Disposal of Medical Waste at Sea. The U.S. Public Vessel Medical Waste Anti-Dumping Act prohibits the dumping of medical waste by public vessels into ocean waters, except during wartime or emergency conditions. The Occupational Safety and Health Act (OSHA) addresses the handling and disposal of medical wastes. OSHA applies to Federal employees through Executive Order. Regulations governing the handling and disposal of medical waste are contained in 40 CFR 240 and 29 CFR 1910.1030.

Management and Disposal of Wastes Containing Hazardous Substances. The primary Federal Statute dealing with the handling, storage, treatment, and disposal of hazardous wastes is the Resource Conservation and Recovery Act (RCRA).
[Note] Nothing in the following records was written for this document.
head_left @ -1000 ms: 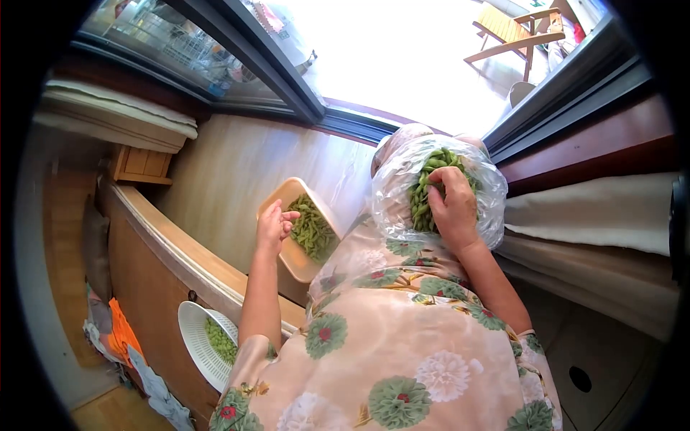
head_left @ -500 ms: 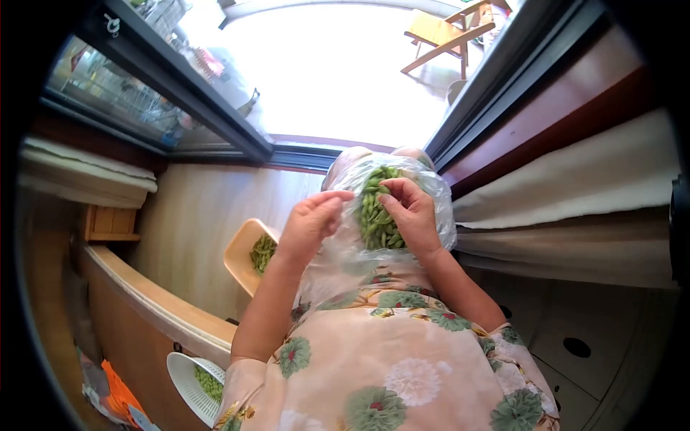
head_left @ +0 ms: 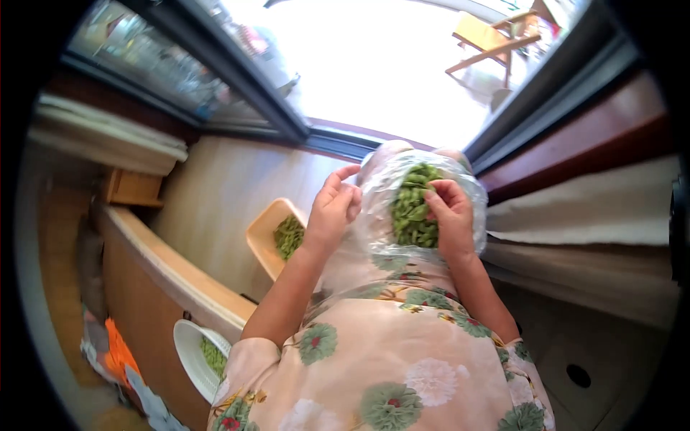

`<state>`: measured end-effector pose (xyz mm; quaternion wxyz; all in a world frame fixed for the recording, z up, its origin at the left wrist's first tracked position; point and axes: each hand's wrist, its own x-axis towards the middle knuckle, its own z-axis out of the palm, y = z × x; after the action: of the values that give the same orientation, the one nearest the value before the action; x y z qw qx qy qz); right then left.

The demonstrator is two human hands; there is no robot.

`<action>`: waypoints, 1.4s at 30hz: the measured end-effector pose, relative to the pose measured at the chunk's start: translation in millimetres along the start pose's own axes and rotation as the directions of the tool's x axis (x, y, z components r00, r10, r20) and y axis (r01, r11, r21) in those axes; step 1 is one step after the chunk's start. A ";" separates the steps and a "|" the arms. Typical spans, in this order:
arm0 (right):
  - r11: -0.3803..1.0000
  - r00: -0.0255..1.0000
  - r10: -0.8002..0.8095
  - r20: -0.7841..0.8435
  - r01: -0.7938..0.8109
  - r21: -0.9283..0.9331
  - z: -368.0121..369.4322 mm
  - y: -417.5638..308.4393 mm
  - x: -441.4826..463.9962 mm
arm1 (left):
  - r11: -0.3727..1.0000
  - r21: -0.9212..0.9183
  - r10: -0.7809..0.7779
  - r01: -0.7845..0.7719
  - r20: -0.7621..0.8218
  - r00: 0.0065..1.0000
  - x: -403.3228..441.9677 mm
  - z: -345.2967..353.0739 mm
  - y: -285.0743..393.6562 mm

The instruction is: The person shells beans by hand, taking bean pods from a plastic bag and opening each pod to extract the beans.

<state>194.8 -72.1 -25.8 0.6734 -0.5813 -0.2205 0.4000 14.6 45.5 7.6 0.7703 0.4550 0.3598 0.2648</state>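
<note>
Green soybean pods (head_left: 415, 219) lie heaped in a clear plastic bag (head_left: 375, 208) spread across my lap. My right hand (head_left: 454, 215) is over the right side of the heap, its thumb and forefinger pinched together at a pod; the pod is mostly hidden by the fingers. To the left of the bag is my left hand (head_left: 336, 208), raised above the lap, forefinger stretched out and apart from the thumb, the other fingers curled. I see nothing held in it.
A beige basin (head_left: 263, 243) with pods or hulls stands on the floor to my left. Nearer me, a white colander (head_left: 188, 352) holds green beans. A curved wooden edge (head_left: 172, 258) runs beside them. Ahead are a sliding-door frame (head_left: 248, 79) and a wooden chair (head_left: 483, 37).
The view has swung, shifting the scene rightward. My left hand has drawn away from the pods to the left, and its forefinger has parted from the thumb. My right hand stays at the heap.
</note>
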 end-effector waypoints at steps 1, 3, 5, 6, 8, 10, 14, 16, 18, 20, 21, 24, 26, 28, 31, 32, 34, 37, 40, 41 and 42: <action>1.000 1.000 0.008 0.019 -0.008 -0.005 2.2 -0.1 -0.7 | 0.999 0.008 0.036 -0.035 -0.080 0.996 -8.1 -14.7 5.0; 1.000 0.999 0.002 0.040 -0.002 -0.012 6.4 -2.7 -2.3 | 0.991 0.017 0.132 -0.132 -0.212 0.968 -28.8 -49.2 13.6; 1.000 0.999 -0.006 0.044 0.006 -0.008 8.3 -3.2 -2.2 | 0.972 0.143 0.225 -0.184 -0.371 0.901 -58.0 -89.1 22.2; 1.000 0.999 -0.017 0.046 0.018 -0.006 9.0 -2.5 -1.1 | 0.962 0.204 0.257 -0.180 -0.463 0.849 -76.8 -112.3 26.4; 1.000 0.998 -0.027 0.053 0.028 -0.009 10.1 -0.6 1.0 | 0.928 0.335 0.347 -0.161 -0.625 0.699 -121.0 -159.0 35.2; 0.999 0.998 -0.030 0.059 0.031 -0.018 11.5 1.2 3.4 | 0.843 0.517 0.526 -0.151 -0.730 0.437 -166.9 -204.8 35.3; 0.999 0.996 -0.040 0.081 0.042 -0.020 13.4 4.6 5.5 | 0.731 0.668 0.670 -0.136 -0.741 -0.037 -262.4 -281.0 25.1; 0.997 0.994 -0.051 0.099 0.056 -0.052 13.2 6.1 6.5 | 0.737 0.675 0.675 0.014 -0.736 -0.048 -316.4 -333.7 0.6; 0.997 0.996 -0.047 0.080 0.051 -0.050 14.3 6.3 7.1 | 0.614 0.694 0.758 0.375 -0.652 -0.035 -344.4 -375.2 -30.8; 0.997 0.996 -0.033 0.077 0.037 -0.060 13.8 7.0 7.6 | 0.753 0.507 0.555 0.420 -0.832 0.008 -342.5 -344.1 -32.0; 0.998 0.997 -0.033 0.076 0.037 -0.054 13.9 7.1 7.7 | 0.740 0.492 0.559 0.459 -0.829 -0.012 -335.0 -330.2 -28.5; 0.998 0.997 -0.037 0.075 0.040 -0.038 11.8 6.1 7.2 | 0.743 0.446 0.543 0.500 -0.837 -0.061 -323.7 -319.1 -27.6; 0.998 0.996 -0.044 0.084 0.046 -0.030 11.9 5.1 6.7 | 0.739 0.401 0.520 0.541 -0.851 -0.079 -321.4 -314.5 -22.9; 0.999 0.997 -0.032 0.069 0.034 -0.028 11.1 6.0 6.8 | 0.797 0.400 0.490 0.451 -0.866 -0.097 -318.0 -311.8 -22.0; 0.999 0.997 -0.030 0.068 0.032 -0.027 10.2 8.9 7.8 | 0.819 0.400 0.486 0.412 -0.865 -0.127 -318.7 -314.5 -26.8; 0.999 0.997 -0.034 0.070 0.036 -0.028 9.8 9.4 8.0 | 0.817 0.401 0.492 0.414 -0.860 -0.137 -318.3 -317.4 -29.7; 0.999 0.997 -0.037 0.074 0.039 -0.030 10.3 8.4 8.2 | 0.782 0.462 0.561 0.419 -0.814 -0.149 -318.1 -327.4 -39.4; 0.999 0.996 -0.038 0.076 0.040 -0.026 10.1 9.3 9.0 | 0.724 0.443 0.592 0.528 -0.792 -0.147 -325.1 -343.5 -41.5; 0.999 0.996 -0.041 0.085 0.044 -0.031 9.2 12.1 8.9 | 0.782 0.417 0.526 0.463 -0.840 -0.133 -334.4 -362.9 -34.6; 0.998 0.995 -0.044 0.090 0.047 -0.034 9.4 12.1 9.0 | 0.818 0.412 0.494 0.401 -0.861 -0.124 -336.4 -369.9 -32.1; 0.998 0.995 -0.047 0.088 0.050 -0.035 10.4 11.4 9.0 | 0.845 0.425 0.481 0.325 -0.869 -0.113 -336.2 -376.0 -29.3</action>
<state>188.9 -58.6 -35.9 0.6619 -0.5700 -0.2710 0.4044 -484.0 -22.8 -36.1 0.0608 0.3121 0.8339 0.4511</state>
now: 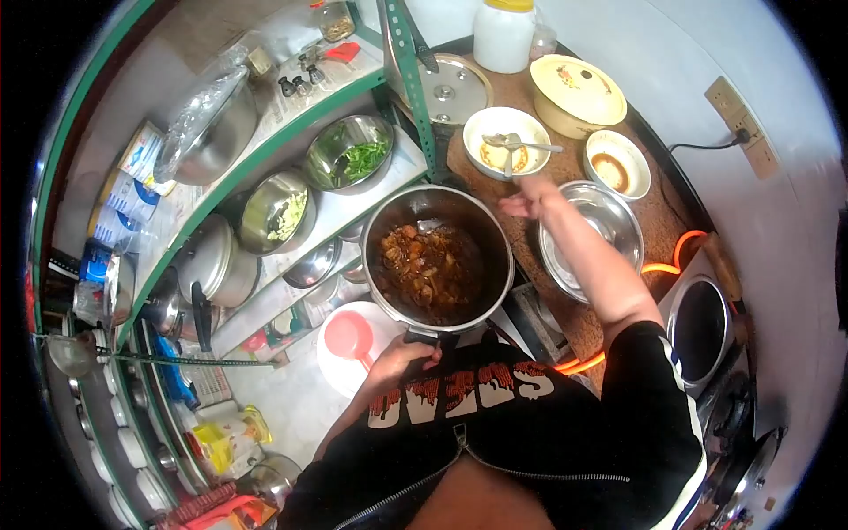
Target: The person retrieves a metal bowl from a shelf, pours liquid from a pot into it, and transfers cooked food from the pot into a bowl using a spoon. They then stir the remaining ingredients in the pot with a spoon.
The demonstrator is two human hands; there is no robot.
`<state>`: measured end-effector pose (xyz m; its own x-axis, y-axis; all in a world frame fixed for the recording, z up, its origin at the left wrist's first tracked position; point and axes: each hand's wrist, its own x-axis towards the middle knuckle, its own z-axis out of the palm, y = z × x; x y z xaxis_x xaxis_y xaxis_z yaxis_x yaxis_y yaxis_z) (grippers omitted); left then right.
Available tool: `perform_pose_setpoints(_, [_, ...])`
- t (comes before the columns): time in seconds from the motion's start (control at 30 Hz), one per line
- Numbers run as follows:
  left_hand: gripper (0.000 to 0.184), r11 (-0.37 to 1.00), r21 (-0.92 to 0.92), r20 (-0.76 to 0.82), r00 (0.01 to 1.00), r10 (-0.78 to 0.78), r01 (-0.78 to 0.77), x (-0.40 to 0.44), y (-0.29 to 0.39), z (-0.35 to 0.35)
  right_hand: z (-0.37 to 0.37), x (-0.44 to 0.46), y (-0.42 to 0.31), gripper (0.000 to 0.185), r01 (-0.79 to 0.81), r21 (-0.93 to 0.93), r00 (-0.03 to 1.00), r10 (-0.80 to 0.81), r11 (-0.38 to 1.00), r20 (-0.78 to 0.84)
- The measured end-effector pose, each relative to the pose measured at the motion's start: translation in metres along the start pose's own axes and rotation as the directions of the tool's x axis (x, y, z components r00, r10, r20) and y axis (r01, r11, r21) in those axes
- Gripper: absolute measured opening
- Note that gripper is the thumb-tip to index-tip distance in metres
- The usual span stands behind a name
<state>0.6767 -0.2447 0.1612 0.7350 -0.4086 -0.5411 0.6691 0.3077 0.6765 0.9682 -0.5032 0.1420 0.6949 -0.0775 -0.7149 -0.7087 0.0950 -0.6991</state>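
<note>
A deep metal pot [505, 265] holds chunks of food in dark brown sauce [428, 274]. My left hand [408, 358] is closed round the pot's black handle [422, 336], on the side nearest my body. My right hand [528, 200] is stretched out over the counter, just past the pot's far right rim, with its fingers loosely apart and nothing visible in them. It is close to a white bowl [475, 159] with spoons [534, 147] in it; whether it touches the rim I cannot tell. Under my right forearm lies a wide metal basin [629, 231].
A small bowl with brown liquid [609, 173] and a lidded cream pot [579, 93] stand behind. On the left shelf are metal bowls of chopped greens [364, 161] and pale pieces [290, 216]. A pink scoop [348, 336] lies below. An orange hose [685, 252] runs at right.
</note>
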Motion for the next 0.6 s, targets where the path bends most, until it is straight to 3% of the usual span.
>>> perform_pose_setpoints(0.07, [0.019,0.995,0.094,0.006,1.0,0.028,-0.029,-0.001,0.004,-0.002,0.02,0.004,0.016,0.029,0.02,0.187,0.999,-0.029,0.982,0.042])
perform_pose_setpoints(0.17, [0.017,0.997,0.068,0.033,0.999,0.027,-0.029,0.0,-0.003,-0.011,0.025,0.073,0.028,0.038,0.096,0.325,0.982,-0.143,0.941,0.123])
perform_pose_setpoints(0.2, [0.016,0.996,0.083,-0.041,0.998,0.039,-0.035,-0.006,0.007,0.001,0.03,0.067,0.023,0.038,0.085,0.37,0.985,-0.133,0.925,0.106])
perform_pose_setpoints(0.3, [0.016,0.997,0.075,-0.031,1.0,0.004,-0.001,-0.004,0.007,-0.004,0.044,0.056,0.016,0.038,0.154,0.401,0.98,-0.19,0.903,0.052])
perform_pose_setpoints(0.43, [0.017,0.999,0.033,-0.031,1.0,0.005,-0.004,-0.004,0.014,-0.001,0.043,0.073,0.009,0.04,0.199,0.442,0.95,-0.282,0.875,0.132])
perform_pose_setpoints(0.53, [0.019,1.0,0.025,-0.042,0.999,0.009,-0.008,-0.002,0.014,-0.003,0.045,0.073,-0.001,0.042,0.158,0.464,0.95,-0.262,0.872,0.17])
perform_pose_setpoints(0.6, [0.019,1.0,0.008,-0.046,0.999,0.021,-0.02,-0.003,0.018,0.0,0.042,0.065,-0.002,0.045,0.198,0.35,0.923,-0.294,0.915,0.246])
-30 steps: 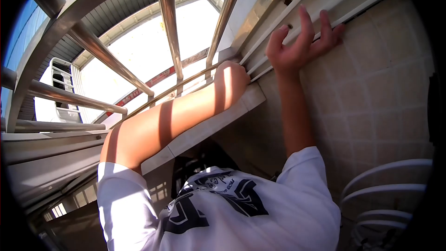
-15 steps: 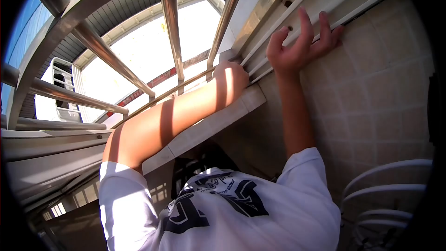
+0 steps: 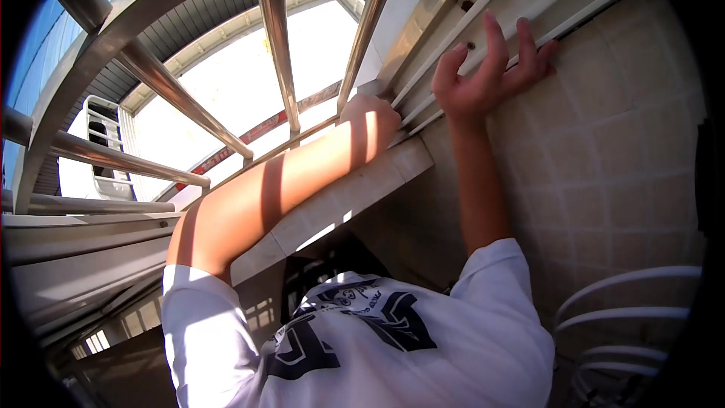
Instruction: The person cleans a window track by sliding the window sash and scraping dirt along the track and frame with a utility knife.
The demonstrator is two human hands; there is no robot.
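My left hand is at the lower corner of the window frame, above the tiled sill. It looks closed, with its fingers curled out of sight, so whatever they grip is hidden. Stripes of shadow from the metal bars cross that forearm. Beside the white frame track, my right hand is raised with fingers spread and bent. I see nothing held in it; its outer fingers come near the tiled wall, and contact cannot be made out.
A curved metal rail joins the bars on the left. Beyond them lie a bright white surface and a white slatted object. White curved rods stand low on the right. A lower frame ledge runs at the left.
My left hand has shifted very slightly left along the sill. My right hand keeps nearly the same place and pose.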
This statute is implemented through the regulations contained in 40 CFR 260 through 268. Handling of waste oil is addressed in 40 CFR 279. From the permitting perspective under RCRA, NOAA vessels are not considered hazardous waste generators. However, they do accumulate and handle "wastes containing hazardous materials" which become hazardous wastes under RCRA when transferred to Shore Side facilities. Accordingly, identification, handling, storage, and disposal guidelines have been developed in NC Instruction 6280B, Hazardous Materials and Hazardous Waste Policy, Guidance and Training" and the NOAA Fleet Hazardous Materials and Hazardous Waste (HM/HW) Manual.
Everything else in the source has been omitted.